### WHAT THE EXERCISE ASKS
Copy every line of the data in which the word "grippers" occurs.

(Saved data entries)
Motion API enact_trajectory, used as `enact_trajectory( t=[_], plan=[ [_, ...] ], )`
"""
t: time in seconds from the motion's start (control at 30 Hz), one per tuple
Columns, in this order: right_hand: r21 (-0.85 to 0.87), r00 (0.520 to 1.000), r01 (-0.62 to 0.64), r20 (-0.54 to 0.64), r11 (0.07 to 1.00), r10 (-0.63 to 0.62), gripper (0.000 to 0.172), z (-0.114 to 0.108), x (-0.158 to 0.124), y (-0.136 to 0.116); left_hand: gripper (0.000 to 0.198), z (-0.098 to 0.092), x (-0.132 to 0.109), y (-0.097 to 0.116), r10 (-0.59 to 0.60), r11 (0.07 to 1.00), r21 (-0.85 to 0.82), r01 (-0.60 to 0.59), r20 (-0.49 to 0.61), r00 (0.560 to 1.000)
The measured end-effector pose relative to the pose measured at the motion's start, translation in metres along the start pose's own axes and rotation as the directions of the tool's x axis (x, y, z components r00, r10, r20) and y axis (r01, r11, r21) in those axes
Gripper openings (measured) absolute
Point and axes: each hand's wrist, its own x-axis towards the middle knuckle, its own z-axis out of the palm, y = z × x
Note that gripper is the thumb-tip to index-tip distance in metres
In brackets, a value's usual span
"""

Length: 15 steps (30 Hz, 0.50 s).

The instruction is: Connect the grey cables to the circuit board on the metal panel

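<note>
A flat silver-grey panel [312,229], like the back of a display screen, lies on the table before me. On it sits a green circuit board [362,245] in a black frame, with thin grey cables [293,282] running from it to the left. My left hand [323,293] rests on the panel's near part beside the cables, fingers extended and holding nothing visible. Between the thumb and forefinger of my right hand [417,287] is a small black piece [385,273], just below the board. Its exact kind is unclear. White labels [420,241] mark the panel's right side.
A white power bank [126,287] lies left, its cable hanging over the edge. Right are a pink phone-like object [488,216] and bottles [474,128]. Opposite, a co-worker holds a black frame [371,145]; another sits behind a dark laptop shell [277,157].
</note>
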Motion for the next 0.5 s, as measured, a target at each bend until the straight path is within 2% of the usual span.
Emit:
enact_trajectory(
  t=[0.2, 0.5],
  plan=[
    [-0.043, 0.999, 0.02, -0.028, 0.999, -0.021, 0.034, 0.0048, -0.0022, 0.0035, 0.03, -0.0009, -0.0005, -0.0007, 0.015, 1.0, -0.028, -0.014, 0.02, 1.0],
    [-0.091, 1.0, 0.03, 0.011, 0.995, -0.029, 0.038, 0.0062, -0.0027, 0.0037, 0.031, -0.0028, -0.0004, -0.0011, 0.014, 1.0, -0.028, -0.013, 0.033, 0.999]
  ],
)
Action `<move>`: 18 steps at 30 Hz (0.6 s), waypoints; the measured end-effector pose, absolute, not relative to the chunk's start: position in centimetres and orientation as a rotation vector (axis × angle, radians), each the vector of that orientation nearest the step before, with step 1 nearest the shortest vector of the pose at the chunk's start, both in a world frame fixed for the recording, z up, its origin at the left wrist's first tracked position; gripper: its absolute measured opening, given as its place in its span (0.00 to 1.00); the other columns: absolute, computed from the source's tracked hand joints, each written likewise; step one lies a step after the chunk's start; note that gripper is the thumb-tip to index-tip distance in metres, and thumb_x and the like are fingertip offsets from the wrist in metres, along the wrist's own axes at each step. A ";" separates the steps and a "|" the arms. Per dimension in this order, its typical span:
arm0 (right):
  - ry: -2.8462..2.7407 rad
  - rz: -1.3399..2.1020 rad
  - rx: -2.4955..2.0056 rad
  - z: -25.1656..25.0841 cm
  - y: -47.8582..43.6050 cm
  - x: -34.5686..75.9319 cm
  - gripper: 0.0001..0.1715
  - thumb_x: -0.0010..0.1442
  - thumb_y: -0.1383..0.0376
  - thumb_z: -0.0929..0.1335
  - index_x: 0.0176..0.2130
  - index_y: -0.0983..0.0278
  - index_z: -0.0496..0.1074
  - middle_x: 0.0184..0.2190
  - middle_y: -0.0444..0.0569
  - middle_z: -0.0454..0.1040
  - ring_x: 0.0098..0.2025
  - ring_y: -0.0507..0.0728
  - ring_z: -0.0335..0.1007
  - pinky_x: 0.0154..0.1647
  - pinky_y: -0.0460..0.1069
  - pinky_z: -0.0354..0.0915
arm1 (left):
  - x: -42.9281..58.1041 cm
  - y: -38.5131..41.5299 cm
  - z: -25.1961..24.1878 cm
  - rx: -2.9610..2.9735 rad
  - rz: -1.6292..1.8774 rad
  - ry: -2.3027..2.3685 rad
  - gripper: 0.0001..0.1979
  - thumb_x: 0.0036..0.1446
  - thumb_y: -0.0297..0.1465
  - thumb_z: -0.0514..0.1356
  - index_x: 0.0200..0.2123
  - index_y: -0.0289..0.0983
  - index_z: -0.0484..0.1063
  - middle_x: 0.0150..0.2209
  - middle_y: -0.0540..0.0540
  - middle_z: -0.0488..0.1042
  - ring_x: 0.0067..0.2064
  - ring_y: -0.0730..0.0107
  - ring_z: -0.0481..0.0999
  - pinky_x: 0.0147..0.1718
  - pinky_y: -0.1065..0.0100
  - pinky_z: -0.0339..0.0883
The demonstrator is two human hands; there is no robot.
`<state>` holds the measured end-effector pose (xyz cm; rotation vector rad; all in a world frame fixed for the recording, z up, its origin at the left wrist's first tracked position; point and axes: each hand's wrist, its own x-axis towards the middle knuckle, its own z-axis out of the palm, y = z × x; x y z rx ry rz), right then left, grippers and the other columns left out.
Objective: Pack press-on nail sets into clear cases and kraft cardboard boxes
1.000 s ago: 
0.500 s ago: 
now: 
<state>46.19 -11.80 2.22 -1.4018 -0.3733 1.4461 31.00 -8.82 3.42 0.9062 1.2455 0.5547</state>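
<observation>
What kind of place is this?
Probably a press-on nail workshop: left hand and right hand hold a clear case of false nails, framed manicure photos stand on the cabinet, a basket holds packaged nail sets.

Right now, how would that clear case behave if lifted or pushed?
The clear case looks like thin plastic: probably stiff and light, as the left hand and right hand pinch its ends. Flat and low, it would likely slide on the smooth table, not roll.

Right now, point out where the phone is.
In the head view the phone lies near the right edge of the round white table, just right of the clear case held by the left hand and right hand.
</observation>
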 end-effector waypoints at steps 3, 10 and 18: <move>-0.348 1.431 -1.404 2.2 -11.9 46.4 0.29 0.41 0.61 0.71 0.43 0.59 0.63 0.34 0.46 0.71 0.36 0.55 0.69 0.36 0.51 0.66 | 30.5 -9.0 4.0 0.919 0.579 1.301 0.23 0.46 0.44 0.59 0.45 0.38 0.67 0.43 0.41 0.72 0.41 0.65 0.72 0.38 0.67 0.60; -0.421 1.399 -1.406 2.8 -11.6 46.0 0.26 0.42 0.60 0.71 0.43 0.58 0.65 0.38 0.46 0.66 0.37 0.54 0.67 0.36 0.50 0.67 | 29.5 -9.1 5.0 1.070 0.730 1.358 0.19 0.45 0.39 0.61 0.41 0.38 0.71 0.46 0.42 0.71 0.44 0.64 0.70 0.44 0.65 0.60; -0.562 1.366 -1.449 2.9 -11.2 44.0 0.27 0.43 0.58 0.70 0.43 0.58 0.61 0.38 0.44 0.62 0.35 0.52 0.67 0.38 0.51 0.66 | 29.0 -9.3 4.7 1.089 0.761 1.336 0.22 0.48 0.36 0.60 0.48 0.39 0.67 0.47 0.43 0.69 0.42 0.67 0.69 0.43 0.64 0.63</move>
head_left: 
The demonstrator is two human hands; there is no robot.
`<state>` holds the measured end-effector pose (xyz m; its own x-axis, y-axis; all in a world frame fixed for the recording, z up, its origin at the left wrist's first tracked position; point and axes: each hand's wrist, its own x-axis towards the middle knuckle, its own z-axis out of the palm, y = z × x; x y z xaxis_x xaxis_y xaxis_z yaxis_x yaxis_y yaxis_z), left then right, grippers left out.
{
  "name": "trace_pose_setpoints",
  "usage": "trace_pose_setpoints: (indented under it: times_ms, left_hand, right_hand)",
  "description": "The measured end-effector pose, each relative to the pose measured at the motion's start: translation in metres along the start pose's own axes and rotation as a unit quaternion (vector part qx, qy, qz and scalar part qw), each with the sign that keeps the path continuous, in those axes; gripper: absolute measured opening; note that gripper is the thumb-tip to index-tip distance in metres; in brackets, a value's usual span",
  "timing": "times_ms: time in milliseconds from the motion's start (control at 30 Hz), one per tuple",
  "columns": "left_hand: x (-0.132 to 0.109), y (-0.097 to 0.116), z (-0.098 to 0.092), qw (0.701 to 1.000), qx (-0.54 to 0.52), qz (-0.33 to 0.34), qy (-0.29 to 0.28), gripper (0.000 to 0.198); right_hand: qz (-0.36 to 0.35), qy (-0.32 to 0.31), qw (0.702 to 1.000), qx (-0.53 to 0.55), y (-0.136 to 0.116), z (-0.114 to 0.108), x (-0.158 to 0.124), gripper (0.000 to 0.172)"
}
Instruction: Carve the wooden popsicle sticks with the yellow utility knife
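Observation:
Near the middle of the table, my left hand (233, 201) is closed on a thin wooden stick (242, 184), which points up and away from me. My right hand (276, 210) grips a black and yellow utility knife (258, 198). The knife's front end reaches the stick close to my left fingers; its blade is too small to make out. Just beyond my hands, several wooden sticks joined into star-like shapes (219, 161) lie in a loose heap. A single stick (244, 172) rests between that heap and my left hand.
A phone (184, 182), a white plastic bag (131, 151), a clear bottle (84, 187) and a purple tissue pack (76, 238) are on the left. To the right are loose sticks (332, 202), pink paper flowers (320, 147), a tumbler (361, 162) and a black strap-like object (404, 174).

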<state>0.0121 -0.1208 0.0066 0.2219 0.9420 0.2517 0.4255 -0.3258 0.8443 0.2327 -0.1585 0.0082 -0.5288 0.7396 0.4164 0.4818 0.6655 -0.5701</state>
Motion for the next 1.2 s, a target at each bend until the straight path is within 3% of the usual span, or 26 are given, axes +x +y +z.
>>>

### WRITTEN RESPONSE
`<state>` holds the measured end-effector pose (xyz cm; rotation vector rad; all in a world frame fixed for the recording, z up, its origin at the left wrist's first tracked position; point and axes: each hand's wrist, its own x-axis towards the middle knuckle, its own z-axis out of the palm, y = z × x; x y z rx ry rz), right then left, grippers and the other columns left out.
`<state>` holds the measured end-effector pose (xyz m; its own x-axis, y-axis; all in a world frame fixed for the recording, z up, its origin at the left wrist's first tracked position; point and axes: each hand's wrist, its own x-axis towards the middle knuckle, its own z-axis out of the palm, y = z × x; x y z xaxis_x xaxis_y xaxis_z yaxis_x yaxis_y yaxis_z), left then right, grippers left out.

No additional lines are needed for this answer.